Y entonces ella habló.
Y entonces ellla habló y dijo: “Pero sí, me digo cuando creo que ya no tengo más fuerzas, tengo que lograrlo, tengo que dejar de fumar porque ya no es como antes, ya no es como en los setentas, o en los ochentas, que fumar estaba bien visto y si no fumabas en una fiesta todos te miraban con cara. Ahora es al revés, y si fumás sos un paria. El otro día en una reunión a un ingeniero amigo de mi esposo y a mí nos mandaron afuera, al balcón; imaginate, toda la fiesta en el balcón porque el humo decían que les hace mal y no sé cuántas otras cosas. Fumar no está más de moda, ahora lo que se usa es no fumar”.

Cómo escribir el sonido del muro de Berlín cuando se levanta. Cómo ponerle palabras a los miles de kilómetros de la muralla china.

La guerra es la guerra, me dije mientras me volvía cabizbaja a mi trinchera solitaria. Y esta mujer y yo no podemos construir ningún diálogo que no esté basado en un error, en una confusión, en la mala lectura de una situación. Porque su ponderación de la moda me ofende, como me ofendería quien abandona a su mejor amigo porque no combina con el color de sus zapatos. Como me ofende su permanente arañar con uñas postizas las puertas cerradas de la oligarquía.
Me quedé en silencio mientras ella terminaba su perorata para la que nunca precisó interlocutor alguno. Y a la larga, como por suerte siempre sucede, se fue.

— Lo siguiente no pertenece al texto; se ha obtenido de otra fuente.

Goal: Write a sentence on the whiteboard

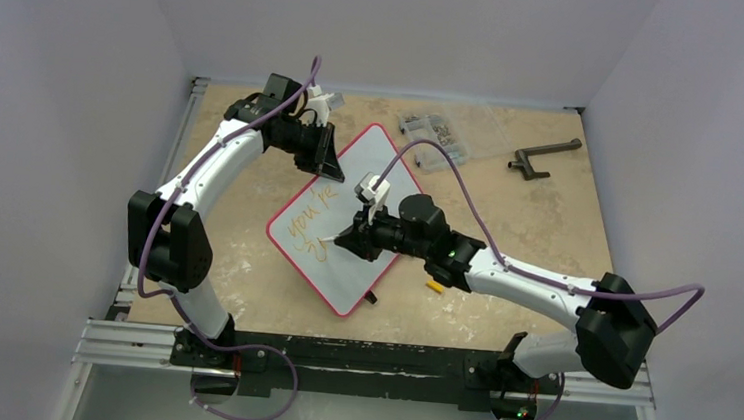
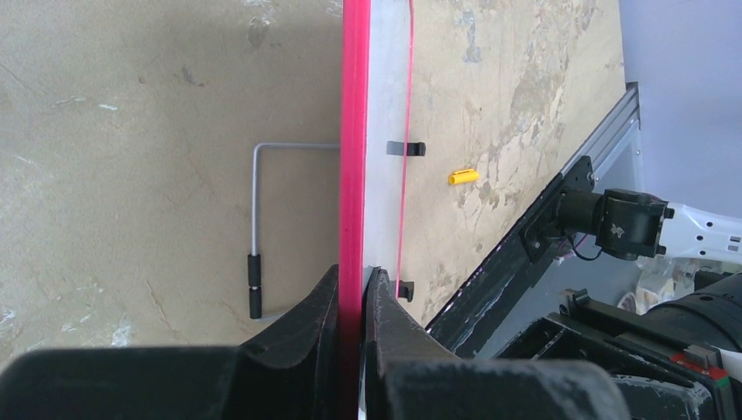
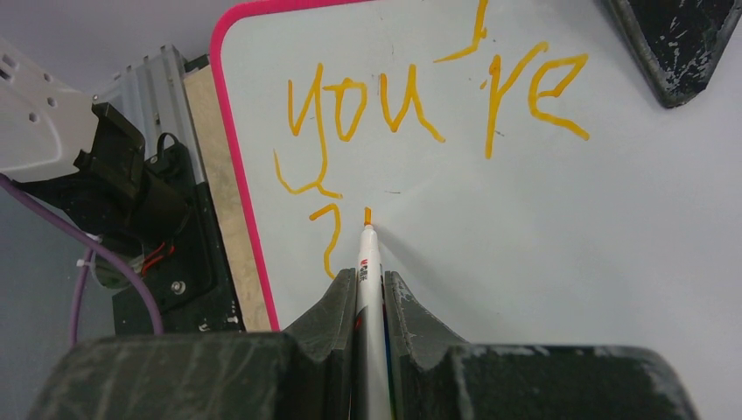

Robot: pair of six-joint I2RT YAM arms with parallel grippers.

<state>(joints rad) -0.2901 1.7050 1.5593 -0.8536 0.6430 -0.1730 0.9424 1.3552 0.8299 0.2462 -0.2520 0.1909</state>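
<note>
The whiteboard (image 1: 347,223) with a red rim lies tilted on the tan table; its white face fills the right wrist view (image 3: 542,245). The sentence (image 3: 420,96) in orange reads "you're", with a few strokes of a second line below; it also shows in the top view (image 1: 309,217). My left gripper (image 1: 330,157) is shut on the board's far edge, its jaws clamping the red rim (image 2: 354,175). My right gripper (image 1: 344,238) is shut on a white marker (image 3: 369,262), whose orange tip touches the board just under "you".
A yellow marker cap (image 1: 433,285) lies on the table beside the right arm, also in the left wrist view (image 2: 463,176). A clear parts box (image 1: 439,133) and a dark metal handle (image 1: 543,156) sit at the back right. A bent wire stand (image 2: 255,227) lies under the board.
</note>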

Se fue y yo me quedé pensando en que encendería un cigarro para sentir que algo está empezando, y exhalaría con el humo el mal trago de saber que no puedo hacerlo, que mi única moda –parece ser- es no querer morirme, aunque la espera en la trinchera se me haga larga, sin un amigo al que aspirar lenta, muy lentamente.